The Foundation’s logo will be front and center on his car this weekend. The first year he drove with ‘Chance’ he experienced what he called a miracle. During a ‘25 Last Chance Race’, in which drivers, who are at the bottom of race standing, run a short race to see who can finish in the top ten to advance to the main race, Sweeney’s car was shoved into a turn, went air born and landed hard. He managed to keep the car going, telling his crew chief that despite the wreck, the car still felt good and he was sure he could catch up. He fell back to 13th position and began making up time. Finishing in eighth place, he qualified to run in the main race the next day.
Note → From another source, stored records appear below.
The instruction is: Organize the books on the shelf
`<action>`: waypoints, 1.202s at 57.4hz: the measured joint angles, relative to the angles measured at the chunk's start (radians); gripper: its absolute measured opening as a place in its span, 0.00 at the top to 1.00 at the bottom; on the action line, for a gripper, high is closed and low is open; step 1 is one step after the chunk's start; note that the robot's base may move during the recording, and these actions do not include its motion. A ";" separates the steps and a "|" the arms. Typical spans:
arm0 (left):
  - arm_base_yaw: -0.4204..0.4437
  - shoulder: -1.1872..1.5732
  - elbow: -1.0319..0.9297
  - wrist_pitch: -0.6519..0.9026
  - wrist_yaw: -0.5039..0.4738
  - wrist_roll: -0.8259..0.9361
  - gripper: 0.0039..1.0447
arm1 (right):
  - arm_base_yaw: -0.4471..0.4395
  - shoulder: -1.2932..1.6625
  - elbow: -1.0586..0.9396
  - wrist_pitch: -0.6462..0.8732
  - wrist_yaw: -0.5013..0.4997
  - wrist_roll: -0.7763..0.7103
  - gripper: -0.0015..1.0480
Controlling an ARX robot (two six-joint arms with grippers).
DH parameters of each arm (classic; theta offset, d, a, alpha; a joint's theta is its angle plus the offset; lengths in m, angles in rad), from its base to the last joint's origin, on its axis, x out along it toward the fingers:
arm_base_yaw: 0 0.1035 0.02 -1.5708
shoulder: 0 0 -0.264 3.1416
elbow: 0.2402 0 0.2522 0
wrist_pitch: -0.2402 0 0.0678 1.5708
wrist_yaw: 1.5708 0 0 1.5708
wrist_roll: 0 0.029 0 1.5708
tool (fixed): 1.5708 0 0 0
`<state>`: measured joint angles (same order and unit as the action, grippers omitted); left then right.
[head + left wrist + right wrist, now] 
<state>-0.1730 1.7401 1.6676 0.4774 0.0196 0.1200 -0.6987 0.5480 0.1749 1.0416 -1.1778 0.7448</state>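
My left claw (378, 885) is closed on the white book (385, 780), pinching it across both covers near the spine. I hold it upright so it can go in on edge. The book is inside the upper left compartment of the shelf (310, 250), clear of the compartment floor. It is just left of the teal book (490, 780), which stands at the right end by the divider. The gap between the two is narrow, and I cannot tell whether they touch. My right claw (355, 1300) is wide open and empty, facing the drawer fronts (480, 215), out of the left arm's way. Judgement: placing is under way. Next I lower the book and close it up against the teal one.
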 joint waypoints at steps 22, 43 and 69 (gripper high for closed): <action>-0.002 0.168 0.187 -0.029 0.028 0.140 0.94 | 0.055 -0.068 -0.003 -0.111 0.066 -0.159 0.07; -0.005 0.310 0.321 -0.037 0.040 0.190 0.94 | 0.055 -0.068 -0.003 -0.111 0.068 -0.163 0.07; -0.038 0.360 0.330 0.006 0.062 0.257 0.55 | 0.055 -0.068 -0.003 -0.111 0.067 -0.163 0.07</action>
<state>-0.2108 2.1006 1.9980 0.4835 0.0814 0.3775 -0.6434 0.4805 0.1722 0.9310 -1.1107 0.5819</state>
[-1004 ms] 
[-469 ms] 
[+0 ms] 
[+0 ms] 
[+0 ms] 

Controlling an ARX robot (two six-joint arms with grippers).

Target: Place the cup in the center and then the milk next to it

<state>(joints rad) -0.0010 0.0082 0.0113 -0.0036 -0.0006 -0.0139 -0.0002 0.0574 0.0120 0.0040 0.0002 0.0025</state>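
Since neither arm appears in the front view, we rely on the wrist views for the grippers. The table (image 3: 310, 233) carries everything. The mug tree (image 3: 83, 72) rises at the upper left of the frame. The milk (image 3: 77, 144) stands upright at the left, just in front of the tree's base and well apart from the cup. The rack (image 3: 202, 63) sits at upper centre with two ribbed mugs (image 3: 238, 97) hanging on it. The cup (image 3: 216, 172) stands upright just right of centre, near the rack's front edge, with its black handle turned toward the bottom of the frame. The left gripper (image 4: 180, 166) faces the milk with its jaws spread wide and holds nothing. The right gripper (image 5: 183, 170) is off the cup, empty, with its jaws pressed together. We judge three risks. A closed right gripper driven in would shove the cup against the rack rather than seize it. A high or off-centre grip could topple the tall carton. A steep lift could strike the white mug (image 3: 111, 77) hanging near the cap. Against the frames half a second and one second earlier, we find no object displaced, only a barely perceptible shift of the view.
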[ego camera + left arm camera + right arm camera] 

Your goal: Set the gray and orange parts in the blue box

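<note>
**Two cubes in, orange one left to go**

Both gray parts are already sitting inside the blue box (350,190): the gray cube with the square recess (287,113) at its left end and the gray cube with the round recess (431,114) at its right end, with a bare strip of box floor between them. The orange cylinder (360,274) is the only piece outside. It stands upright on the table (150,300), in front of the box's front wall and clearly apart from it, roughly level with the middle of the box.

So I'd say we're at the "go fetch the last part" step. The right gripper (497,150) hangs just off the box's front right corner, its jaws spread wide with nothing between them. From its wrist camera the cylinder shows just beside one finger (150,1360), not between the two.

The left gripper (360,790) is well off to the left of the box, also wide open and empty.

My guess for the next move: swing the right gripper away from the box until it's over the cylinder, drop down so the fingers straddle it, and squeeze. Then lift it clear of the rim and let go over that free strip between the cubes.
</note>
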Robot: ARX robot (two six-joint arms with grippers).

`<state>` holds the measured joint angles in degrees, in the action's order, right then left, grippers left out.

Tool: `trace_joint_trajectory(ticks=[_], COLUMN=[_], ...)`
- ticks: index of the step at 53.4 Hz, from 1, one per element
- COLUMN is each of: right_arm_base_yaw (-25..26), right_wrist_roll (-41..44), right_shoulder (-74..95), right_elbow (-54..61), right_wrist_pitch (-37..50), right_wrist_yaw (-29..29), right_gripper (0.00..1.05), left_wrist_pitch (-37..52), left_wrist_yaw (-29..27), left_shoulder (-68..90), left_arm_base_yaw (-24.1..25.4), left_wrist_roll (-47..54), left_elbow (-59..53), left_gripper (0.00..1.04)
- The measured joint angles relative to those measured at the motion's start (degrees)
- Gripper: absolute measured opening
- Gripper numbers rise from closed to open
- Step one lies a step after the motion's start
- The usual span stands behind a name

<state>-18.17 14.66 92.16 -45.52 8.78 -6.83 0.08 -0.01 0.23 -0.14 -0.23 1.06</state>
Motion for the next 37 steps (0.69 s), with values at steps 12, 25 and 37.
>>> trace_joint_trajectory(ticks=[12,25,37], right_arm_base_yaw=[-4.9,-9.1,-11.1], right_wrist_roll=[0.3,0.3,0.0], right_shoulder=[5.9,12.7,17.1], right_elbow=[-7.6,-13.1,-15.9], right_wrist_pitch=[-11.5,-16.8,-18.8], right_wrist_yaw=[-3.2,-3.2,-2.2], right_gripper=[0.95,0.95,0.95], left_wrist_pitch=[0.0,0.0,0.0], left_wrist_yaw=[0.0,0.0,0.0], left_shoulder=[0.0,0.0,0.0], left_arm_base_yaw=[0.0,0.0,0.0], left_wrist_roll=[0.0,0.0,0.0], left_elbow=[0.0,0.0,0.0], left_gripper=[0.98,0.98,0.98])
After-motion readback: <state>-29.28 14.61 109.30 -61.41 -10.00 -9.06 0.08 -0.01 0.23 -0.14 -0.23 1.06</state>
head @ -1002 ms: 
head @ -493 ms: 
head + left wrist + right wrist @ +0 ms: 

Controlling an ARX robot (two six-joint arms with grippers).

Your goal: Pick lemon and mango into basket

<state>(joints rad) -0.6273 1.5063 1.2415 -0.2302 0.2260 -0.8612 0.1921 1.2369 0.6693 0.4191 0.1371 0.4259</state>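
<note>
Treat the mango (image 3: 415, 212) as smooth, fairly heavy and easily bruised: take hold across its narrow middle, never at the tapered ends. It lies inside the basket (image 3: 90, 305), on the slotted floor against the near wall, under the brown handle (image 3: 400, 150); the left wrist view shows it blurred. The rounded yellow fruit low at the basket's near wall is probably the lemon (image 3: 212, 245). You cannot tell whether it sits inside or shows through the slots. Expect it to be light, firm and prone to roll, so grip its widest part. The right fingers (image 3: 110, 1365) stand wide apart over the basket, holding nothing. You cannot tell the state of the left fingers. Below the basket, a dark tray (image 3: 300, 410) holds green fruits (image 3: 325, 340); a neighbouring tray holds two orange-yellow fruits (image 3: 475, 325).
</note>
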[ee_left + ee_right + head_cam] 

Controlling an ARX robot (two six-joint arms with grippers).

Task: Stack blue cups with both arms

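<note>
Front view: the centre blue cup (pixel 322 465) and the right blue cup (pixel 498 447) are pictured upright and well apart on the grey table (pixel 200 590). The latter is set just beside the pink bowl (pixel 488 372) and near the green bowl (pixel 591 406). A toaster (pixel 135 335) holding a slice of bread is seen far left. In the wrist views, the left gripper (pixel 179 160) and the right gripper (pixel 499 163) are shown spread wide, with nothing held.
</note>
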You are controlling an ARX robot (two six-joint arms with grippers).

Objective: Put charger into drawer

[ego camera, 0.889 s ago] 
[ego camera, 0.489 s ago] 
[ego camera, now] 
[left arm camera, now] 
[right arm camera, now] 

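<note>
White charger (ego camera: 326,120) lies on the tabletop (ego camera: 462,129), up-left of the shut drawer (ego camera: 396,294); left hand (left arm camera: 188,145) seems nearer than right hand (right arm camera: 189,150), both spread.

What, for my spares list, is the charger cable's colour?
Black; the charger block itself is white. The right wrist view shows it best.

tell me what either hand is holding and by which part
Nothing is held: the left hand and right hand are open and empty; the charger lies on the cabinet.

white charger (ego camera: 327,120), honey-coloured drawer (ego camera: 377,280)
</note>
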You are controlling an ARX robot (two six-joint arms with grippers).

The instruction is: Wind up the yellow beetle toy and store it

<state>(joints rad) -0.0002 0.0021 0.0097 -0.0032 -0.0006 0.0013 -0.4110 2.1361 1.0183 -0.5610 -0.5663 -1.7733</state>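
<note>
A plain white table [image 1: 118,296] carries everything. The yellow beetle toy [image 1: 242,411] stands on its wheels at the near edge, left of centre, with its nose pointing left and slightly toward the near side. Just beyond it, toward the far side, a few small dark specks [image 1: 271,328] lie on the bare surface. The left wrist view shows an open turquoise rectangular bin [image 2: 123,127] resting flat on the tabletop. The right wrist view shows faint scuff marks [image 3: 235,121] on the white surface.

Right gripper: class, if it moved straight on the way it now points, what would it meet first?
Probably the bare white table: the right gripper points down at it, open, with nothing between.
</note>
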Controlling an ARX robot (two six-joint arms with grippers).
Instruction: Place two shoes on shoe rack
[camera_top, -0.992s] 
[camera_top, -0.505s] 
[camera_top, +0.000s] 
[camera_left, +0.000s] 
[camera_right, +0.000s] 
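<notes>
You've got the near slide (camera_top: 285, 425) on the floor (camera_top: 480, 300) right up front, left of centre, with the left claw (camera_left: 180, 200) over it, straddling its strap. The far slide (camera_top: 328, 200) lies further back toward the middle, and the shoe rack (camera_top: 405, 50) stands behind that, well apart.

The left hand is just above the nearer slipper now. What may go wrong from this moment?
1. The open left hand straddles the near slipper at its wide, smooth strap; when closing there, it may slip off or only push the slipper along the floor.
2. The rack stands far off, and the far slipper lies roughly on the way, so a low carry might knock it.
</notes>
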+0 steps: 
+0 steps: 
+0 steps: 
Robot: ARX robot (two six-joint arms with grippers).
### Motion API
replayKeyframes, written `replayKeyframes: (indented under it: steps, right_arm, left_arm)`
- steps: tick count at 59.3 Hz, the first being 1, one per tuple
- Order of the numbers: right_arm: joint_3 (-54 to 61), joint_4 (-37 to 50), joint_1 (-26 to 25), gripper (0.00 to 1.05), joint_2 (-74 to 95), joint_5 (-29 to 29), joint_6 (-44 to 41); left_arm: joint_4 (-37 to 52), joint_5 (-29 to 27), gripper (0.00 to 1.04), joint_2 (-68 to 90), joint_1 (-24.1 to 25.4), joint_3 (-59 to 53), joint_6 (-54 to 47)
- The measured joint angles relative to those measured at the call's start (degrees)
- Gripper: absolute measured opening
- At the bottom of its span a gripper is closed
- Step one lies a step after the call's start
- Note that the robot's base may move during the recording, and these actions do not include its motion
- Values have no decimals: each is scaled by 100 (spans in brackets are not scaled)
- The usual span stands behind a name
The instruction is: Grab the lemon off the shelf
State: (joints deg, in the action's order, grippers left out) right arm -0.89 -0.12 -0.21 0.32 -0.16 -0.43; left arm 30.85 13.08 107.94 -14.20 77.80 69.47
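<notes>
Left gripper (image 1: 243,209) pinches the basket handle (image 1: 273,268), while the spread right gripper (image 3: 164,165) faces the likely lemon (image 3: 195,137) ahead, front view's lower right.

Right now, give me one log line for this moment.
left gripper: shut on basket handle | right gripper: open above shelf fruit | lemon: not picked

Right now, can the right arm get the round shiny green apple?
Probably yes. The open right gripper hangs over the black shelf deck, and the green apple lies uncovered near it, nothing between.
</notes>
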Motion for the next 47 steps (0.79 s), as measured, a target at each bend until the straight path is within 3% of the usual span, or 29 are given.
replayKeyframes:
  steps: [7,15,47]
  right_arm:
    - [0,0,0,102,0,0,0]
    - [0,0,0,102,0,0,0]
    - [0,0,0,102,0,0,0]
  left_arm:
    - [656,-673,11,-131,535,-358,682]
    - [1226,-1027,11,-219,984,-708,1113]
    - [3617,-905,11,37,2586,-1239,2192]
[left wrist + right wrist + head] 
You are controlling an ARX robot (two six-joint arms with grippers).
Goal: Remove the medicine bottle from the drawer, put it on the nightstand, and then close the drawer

When his crew began to check out the car, they found that the hard landing had caused the left rear tire to go completely flat, leaving him to ride on the rim. The right front lower control arm was literally being held together by a spot weld. The right front shock was broken and bent into a horseshoe shape and the left front shock was completely blown out. The car was in terrible shape and should have been impossible to handle. In fact, the only part of the car still in perfect condition was the hood. The hood with Chance’s image on it. His crew was amazed. “I’ve got a little angel running with me. Since the first year we put Chance on the hood, we have always finished in the top ten.”
Brian and Desirae Harman founded #CMHF in 2008 in memory of their son Chance, who passed away in July 2007 from brain cancer at the age of four. The first Chance Harman Classic, a basketball tournament for select high school teams, was held in January of 2008. Since then, the tournament success has grown and on the first weekend of January 2018 will once again host 26 teams from across Virginia, West Virginia and North Carolina in a two day exhibition tournament. This year they celebrated the 10th Anniversary of the Chance Harman Classic. To date they have raised more than $250,000. A large portion of the funds have been delivered to Duke University Hospital, specifically for Pediatric Brain Cancer Research. In addition, more than 60 college scholarships for local athletes have been awarded as the fight continues. Giving everyone a CHANCE!